Click the link for each week for detailed learning schedule and homework. All homework need to be written in R, markdown, or Rmarkdown.

  • Week 1:
    • Install R and R studio.
    • Understand R and R studio basics.
    • Understand basic R data type and operator: scalar, vector, matrix. Understand how to combine and subset vector and matrix.
    • Install a Markdown editor. Write a simple markdown document.
  • Week 2
    • Understand the concept of R packages. Learn to install packages.
    • R data frame and list.
    • R file I/O (input/output): Understand tab-delimited and csv files. How to read those files into R, and write the results out to a text file.

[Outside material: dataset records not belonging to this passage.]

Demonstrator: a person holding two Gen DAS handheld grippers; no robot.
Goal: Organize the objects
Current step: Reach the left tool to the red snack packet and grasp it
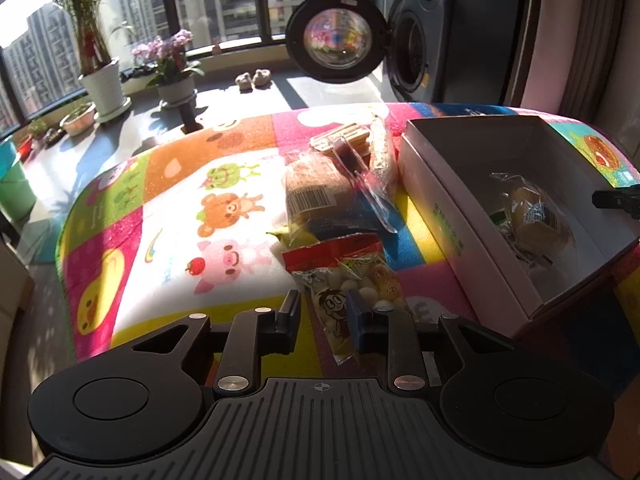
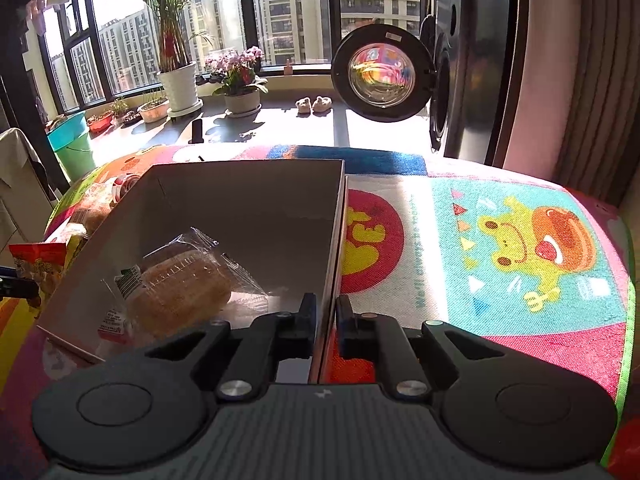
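Observation:
A pile of snack packets lies on the colourful cartoon mat (image 1: 224, 208). Nearest is a red-topped candy bag (image 1: 348, 280). My left gripper (image 1: 324, 316) is open with its fingers on either side of that bag's lower end. Behind it lie a brown barcoded packet (image 1: 312, 192), a dark tube (image 1: 360, 176) and a wafer pack (image 1: 344, 136). An open cardboard box (image 1: 436, 200) stands to the right and holds a wrapped bun (image 1: 536, 216). My right gripper (image 2: 326, 320) is shut on the box's right wall (image 2: 338, 216), with the bun (image 2: 180, 288) inside to the left.
A washing machine (image 1: 416, 40) with its round door (image 1: 338, 36) swung open stands beyond the mat. Potted plants (image 1: 104, 80) and a pair of slippers (image 1: 252, 78) sit on the windowsill. A green bucket (image 2: 72, 144) stands at far left.

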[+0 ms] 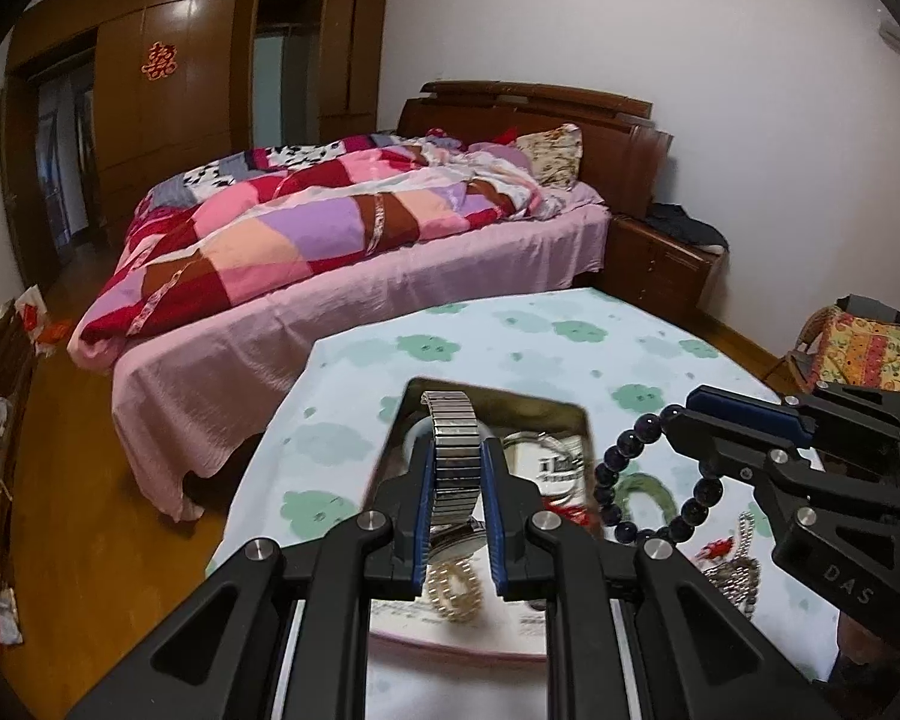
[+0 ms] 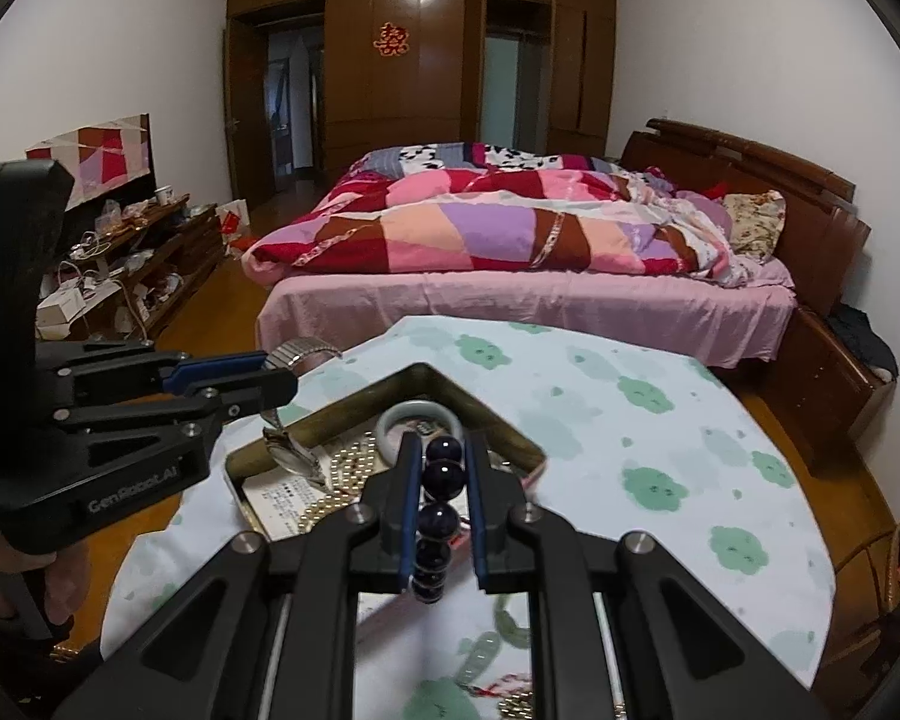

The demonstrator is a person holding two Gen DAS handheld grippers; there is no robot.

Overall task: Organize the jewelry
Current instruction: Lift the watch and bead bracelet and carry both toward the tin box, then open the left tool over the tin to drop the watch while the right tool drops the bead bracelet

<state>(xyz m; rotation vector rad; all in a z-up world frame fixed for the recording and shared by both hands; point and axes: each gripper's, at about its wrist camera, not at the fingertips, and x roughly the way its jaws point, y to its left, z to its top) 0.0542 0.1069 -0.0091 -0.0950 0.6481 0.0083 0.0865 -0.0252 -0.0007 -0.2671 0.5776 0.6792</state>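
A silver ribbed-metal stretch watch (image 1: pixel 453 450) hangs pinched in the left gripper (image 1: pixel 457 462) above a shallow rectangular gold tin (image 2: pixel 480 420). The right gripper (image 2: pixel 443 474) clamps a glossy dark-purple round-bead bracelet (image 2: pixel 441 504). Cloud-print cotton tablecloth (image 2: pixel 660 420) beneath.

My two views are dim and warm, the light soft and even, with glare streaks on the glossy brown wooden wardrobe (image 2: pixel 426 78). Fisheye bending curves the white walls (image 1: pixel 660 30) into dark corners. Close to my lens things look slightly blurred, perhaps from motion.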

    • How to save and load R objects.
    • Statistics:
      • understand mean, median, variance, standard deviation, etc. Learn to use R to compute these values.
      • understand the concept of continuous and categorical data, and their data distribution. understand the meaning of histogram, boxplot, barplot.
    • Basic R graphics. Understand the meaning of different type of plots. Use R to generate the plots.
    • Learn to save the figures from R session to pdf/jpg/png/etc.
    • Markdown: play with different type of fonts, ordered and unordered list, including figures. Write a complete markdown document.
  • Week 3
    • R programming control statement: loops, if-else.
    • R graphics: plot with the color, line types, point types, legend, etc.
    • Basic Latex.
    • R markdown.
  • Week 4
    • Random number generator in R.
    • More advanced R graphics:
      • overlay lines on scatterplot.
      • Multiple panels in one figure.
      • Colors in R.
      • Figure margins.
    • Basic statistics:
      • Concept of random variable and probability distribution.
    • Learn Latex math symbols. Insert latex equations in Rmarkdown.
  • Week 5
    • Concept of corrleation, contingency table. Relationships among more than one variables (continuous and/or categorical).
    • Use scatterplot and boxplot to explore relationships among more than one variables.
    • Understand the concept of simple linear regression.
    • Use R to do linear regression.
    • Write R function.
  • Week 6
    • Linux system and commands.
    • R graphics, including base and ggplot2.
  • Week 7
    • R animation
    • Review some earlier contents.
  • Week 8
    • Write a review for the whole course.
    • COVID-19 data anaysis. Write a report.